# Kolmogorov-Smirnov and lattice paths

I have seen asserted that the problem of computing the null distribution of Kolmogorov's $D_n^+$ statistic for a finite sample size maps onto the problem of computing the number of lattice paths that stay below the diagonal, and thus can be solved by the ballot theorem. I am familiar with lattice paths and the ballot problem. I am also familiar the expression of the distribution of $D_n^+$ as a series of integrals. But I don't see how one problem maps onto the other. Can someone explain or point me to an ariticle or book that does?

I also see the claim the the null distribution of the Kolmogorov-Smirnov $D_n = \max(D_n^+,D_n^-)$ maps onto another lattice path problem that could be solved by a "two-sided ballot theorem". I don't know what a "two-sided" version of the ballot problem would be. Again, can someone explain or point me to an explanation?

Finally, is there a general framework around all of this? Can the Kuiper statistic be mapped to yet another lattice path problem? The two-sample KS test? The AD statistic?

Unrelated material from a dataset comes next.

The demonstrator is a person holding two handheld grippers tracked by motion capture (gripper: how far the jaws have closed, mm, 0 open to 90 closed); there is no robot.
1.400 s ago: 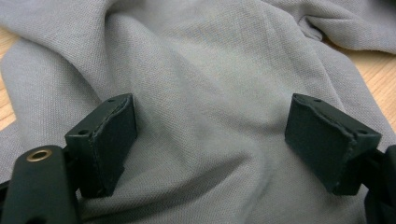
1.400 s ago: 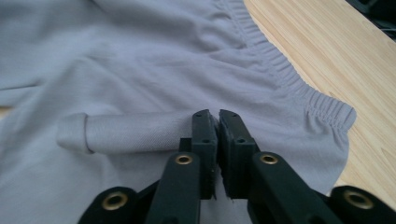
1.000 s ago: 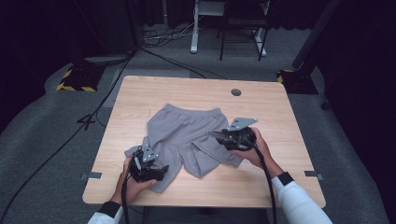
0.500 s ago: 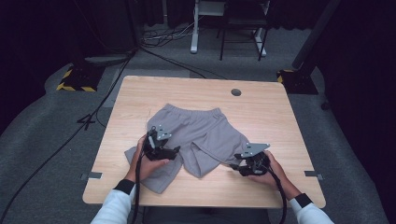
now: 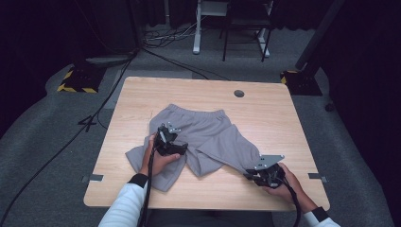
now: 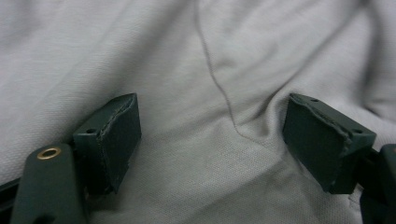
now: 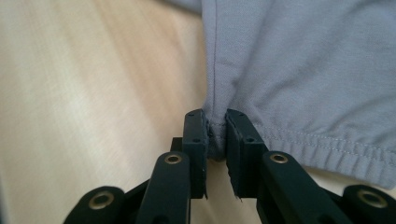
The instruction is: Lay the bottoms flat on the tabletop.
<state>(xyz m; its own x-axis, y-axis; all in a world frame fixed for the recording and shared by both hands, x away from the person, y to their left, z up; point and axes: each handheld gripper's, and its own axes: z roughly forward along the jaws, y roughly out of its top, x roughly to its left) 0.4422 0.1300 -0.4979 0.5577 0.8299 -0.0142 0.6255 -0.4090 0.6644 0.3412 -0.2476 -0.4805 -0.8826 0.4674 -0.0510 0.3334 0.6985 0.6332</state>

• I'm not sure about the two-sample problem, but as for references for the former, see: A. P. Dempster, Generalized $D_n^+$ Statistics, Ann. Math. Statist. Volume 30, Number 2 (1959), 593-597. Also, here, here and here might have some material of interest. The first and last links should be to publicly available articles. Sadly, the middle two aren't. Commented Feb 19, 2011 at 5:42

We consider the problem of testing whether $$r ≥ 2$$ samples are drawn from the same continuous distribution $$F(x)$$. As a test statistic we will use the circular differences $$\delta_r (n) = \max [\delta_{1,2} > (n), \delta_{2,3} (n), . . . , \delta_{r−1,r} (n), \delta_{r,1} (n)],$$ where $$\delta_{ij} (n) = \sup_x [F_{n,i} (x) − F_{n,j} (x)]$$, and $$F_{n,i} (x), i = 1, 2, . . . , r$$ denote the empirical distribution functions of these samples. We derive the null distribution of $$\delta_r(n)$$ by considering lattice paths in $$r$$-dimensional space with standard steps in the positive direction, i.e., steps are given by the unit vectors $$e_i , i = 1, 2, . . . , r$$. By a simple transformation we show that for some positive integer $$k$$ the number of ways the event $$\{n\delta_r (n) < k\}$$ can occur is just the number of paths $$X$$ with the property that for each point $$X_m$$ on the path there holds the chain of inequalities $$x_{1,m} > x_{2,m} > . . . > > x_{r,m} > x_{1,m − rk}$$. Indeed, the enumeration of such paths is a well studied problem in combinatorics. Again the reflection principle comes into play as we have to count paths in alcoves of affine (and therefore infinite) Weyl groups; for references on the technical background of this topic see Gessel and Zeilberger 1992, Grabiner 2002 and Krattenthaler 2007.